As part of the Harvard Street Neighborhood Health Center, the outreach center can also refer its veterans to other physical and mental health services — something King said can be key for clients who are not part of the Veteran Administration’s health care system.

The same building that houses the veterans center also is the home of the health center’s behavioral health services, and about half a mile down Blue Hill Avenue, at its main facility, veterans served by the outreach center can access the health center’s family medicine and adult clinics.

“If they need a primary care doctor, we have that,” King said. “If they need dental or vision, on our intake sheet those are areas that they can check off.”

But, at its core, the outreach center is focused on providing veterans a place to get together with people with a shared experience.
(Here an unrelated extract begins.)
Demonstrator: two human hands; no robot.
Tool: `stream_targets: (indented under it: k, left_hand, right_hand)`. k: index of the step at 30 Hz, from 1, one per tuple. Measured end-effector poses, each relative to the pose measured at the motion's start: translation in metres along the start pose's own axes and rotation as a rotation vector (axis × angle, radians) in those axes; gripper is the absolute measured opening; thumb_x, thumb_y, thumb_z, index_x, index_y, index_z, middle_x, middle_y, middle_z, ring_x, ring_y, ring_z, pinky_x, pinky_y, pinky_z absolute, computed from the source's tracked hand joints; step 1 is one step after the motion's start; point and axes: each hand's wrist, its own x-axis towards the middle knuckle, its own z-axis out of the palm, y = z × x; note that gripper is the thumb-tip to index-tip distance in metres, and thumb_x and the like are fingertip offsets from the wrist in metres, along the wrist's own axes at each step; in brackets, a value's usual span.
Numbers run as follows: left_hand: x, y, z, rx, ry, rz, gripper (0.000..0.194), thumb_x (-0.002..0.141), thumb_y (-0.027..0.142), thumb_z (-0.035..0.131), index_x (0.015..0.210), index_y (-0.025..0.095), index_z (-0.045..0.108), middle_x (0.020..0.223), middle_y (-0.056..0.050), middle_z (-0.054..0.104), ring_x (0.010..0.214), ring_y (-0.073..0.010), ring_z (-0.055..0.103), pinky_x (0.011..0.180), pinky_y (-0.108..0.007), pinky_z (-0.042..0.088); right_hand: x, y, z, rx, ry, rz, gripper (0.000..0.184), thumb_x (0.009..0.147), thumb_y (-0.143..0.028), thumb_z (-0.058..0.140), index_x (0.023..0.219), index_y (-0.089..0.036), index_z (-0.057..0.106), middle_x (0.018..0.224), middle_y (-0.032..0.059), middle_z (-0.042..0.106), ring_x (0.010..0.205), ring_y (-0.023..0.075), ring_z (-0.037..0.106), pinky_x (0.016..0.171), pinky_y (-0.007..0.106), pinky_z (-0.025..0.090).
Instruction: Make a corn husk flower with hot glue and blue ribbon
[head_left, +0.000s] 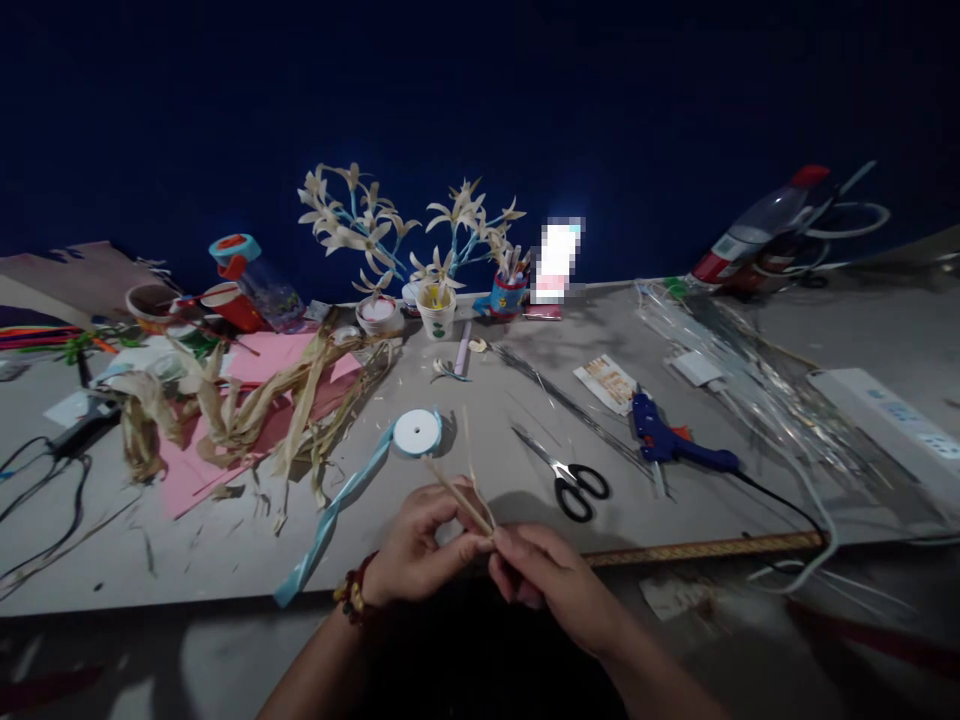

“It’s actually been a lifeline for some folks dealing with depression, anxiety, PTSD, unfortunately some suicidal ideations,” King said. “Being in a community that understands them is very critical.”

Murphy said that the goal of creating a common space for veterans to get together has been at the crux of the center’s work since its founding in 2016.

“That was sort of the primary driver in the day,” he said. “Just a spot for the Dorchester, Mattapan, Roxbury area for vets who otherwise wouldn’t have a place to go. It seems to be working out.”